* **ASSIGNED TASK**
Set down exactly the lines below between the line holding "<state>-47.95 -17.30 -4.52" and the line holding "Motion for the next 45", inclusive; no other line belongs in the answer.

DATA START

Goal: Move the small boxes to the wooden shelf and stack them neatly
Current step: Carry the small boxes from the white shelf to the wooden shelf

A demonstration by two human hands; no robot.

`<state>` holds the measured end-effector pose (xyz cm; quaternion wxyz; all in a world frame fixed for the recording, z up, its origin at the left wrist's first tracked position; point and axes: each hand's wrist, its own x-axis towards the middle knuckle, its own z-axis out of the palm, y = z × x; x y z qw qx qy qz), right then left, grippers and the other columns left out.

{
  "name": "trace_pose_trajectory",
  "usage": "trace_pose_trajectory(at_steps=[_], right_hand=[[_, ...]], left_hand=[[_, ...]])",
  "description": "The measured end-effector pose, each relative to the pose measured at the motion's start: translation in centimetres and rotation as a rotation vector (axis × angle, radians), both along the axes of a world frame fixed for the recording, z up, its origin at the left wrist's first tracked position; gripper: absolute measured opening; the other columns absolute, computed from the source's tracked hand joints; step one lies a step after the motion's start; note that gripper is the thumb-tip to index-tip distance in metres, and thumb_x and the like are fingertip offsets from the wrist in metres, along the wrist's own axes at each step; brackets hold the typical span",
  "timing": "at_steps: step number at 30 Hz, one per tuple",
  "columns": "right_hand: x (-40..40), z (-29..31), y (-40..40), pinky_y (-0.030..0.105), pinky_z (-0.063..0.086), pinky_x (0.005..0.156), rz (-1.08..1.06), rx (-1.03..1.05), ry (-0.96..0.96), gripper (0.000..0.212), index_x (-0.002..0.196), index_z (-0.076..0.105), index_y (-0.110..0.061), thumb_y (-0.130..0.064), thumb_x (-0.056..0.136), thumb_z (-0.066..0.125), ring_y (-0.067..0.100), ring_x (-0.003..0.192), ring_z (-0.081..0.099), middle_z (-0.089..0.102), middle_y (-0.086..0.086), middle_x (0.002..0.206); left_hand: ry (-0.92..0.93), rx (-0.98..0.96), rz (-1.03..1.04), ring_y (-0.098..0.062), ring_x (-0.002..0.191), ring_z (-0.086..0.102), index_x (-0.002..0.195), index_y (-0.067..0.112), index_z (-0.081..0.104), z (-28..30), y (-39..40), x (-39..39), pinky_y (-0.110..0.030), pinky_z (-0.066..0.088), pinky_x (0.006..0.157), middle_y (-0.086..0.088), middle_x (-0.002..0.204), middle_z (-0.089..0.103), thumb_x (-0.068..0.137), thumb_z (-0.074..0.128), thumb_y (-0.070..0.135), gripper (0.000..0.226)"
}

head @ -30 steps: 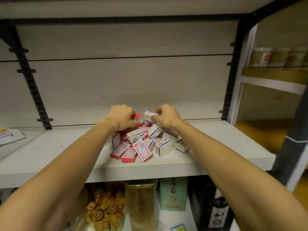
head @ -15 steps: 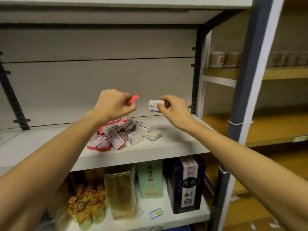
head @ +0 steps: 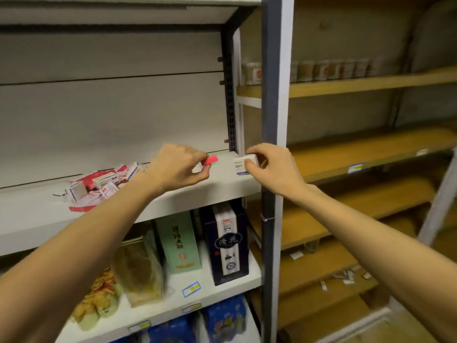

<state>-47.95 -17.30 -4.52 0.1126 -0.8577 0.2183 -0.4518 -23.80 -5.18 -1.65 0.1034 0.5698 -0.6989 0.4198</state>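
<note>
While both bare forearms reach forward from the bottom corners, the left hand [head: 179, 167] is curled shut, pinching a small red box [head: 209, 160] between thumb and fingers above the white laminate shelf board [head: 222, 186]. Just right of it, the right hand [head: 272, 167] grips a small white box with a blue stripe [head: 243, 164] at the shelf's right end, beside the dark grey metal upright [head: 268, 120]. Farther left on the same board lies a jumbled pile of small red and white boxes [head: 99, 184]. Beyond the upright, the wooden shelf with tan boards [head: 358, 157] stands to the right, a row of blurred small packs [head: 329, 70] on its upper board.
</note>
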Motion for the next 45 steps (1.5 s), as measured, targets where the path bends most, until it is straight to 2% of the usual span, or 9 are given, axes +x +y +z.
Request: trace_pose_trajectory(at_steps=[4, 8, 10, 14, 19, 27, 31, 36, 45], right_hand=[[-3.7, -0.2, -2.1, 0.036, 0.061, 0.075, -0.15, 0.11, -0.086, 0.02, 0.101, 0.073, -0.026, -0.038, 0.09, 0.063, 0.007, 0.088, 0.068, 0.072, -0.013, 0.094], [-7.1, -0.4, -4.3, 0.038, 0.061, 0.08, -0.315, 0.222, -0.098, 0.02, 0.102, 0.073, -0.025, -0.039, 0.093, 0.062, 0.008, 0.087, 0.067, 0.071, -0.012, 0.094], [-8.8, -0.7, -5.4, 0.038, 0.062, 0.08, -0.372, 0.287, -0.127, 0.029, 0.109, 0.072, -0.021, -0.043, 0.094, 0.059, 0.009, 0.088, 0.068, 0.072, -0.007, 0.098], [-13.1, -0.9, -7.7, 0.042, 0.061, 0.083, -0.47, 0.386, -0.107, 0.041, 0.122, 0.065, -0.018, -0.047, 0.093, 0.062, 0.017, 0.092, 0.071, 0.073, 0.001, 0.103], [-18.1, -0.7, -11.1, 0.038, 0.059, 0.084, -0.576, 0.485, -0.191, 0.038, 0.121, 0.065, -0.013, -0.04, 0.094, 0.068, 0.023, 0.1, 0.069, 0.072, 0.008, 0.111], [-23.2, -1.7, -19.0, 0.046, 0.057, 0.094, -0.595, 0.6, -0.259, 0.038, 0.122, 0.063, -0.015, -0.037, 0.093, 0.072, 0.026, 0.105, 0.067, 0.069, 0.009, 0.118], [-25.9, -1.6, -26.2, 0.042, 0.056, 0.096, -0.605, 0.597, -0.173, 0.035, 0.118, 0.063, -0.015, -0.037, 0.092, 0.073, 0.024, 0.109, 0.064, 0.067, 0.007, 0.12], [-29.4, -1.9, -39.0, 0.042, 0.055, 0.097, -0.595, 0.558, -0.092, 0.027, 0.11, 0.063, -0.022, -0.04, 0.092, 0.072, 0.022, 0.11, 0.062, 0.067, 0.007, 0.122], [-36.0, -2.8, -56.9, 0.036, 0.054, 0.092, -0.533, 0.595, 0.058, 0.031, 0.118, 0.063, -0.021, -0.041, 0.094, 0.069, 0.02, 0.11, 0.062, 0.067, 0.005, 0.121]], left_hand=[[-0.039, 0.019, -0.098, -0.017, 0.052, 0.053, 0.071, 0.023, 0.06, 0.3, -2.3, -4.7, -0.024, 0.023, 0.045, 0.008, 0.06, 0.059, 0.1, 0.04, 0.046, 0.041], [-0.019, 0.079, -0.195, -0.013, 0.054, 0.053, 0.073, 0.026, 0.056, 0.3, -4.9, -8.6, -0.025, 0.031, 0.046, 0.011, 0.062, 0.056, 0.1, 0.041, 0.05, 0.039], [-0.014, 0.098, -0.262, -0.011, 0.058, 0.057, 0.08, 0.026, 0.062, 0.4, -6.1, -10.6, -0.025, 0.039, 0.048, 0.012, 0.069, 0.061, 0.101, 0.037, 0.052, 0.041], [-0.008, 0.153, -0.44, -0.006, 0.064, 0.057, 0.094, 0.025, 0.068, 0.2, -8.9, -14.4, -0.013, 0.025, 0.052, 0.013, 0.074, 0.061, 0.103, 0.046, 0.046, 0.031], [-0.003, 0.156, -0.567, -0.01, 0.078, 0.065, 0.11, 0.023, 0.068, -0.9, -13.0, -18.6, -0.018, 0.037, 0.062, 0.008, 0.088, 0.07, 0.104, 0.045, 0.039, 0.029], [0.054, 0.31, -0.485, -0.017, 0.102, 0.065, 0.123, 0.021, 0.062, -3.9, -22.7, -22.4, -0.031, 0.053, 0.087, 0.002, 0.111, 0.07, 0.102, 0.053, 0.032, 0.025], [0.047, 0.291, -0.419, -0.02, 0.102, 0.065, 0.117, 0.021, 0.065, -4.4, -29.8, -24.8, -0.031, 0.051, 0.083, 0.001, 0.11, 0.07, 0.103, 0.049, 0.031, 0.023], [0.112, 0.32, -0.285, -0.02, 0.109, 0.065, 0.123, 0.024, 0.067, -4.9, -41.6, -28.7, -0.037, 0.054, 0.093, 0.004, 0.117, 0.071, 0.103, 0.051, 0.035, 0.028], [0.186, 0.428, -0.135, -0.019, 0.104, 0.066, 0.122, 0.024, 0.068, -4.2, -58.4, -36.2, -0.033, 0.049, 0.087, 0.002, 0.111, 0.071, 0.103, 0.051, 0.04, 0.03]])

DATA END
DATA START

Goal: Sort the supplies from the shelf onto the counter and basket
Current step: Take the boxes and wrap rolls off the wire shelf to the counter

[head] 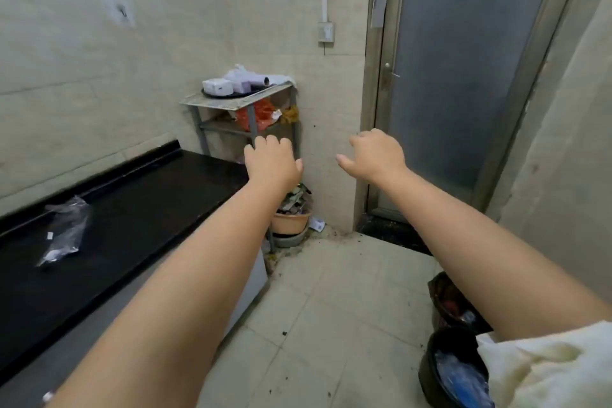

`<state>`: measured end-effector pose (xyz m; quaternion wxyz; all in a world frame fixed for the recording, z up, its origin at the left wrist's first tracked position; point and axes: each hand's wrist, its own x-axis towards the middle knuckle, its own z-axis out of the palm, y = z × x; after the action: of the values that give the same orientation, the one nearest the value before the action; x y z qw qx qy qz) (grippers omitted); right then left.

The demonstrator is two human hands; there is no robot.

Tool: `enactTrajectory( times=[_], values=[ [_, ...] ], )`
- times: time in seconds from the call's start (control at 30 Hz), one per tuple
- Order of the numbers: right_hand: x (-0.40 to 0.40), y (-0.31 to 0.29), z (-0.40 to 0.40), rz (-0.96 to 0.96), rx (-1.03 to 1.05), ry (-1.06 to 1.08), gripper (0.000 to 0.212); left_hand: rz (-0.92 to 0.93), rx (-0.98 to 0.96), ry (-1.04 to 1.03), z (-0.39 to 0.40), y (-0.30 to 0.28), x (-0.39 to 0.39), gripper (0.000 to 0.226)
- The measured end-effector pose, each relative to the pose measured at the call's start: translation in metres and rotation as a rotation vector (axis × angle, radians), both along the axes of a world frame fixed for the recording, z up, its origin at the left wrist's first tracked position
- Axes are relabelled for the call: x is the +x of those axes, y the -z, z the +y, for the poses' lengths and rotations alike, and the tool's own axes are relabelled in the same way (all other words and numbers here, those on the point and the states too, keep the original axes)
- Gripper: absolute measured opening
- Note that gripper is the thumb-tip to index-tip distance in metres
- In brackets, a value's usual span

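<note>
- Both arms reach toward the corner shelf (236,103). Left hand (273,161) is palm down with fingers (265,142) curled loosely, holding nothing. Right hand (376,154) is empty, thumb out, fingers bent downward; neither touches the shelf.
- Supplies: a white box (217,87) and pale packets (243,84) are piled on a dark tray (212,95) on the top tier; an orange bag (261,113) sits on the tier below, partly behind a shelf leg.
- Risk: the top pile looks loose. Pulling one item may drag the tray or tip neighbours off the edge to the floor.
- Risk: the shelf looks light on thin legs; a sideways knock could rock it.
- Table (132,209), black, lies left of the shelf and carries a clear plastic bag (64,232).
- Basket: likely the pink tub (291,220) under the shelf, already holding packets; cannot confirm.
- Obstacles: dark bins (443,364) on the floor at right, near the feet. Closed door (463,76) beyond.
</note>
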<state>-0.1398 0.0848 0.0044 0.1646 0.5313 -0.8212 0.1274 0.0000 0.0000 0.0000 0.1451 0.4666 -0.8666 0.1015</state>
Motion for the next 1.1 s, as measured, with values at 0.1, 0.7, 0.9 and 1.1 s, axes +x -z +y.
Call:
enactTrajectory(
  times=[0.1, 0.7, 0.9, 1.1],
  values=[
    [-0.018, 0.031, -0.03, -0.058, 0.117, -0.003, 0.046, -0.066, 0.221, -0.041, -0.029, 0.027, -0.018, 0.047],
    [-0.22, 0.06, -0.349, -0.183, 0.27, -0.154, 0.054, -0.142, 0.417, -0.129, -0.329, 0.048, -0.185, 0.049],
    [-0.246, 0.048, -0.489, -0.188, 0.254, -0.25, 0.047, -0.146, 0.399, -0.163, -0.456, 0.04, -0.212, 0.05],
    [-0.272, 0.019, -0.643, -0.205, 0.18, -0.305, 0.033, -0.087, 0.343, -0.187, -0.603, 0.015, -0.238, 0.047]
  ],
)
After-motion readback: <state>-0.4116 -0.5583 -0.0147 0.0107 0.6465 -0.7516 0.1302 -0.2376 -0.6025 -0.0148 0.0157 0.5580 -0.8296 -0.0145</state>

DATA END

* **COMPLETED EXERCISE**
<state>-47.95 -17.30 -4.52 0.1126 -0.8577 0.2183 -0.4518 -23.80 -5.18 -1.65 0.1034 0.5698 -0.6989 0.4198</state>
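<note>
While both bare forearms reach forward from the bottom corners, the left hand [head: 179, 167] is curled shut, pinching a small red box [head: 209, 160] between thumb and fingers above the white laminate shelf board [head: 222, 186]. Just right of it, the right hand [head: 272, 167] grips a small white box with a blue stripe [head: 243, 164] at the shelf's right end, beside the dark grey metal upright [head: 268, 120]. Farther left on the same board lies a jumbled pile of small red and white boxes [head: 99, 184]. Beyond the upright, the wooden shelf with tan boards [head: 358, 157] stands to the right, a row of blurred small packs [head: 329, 70] on its upper board.
</note>
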Motion for the next 45 steps (1.5 s), as measured, targets where the path bends most, until it is straight to 2% of the usual span, or 9 are given, axes +x +y +z.

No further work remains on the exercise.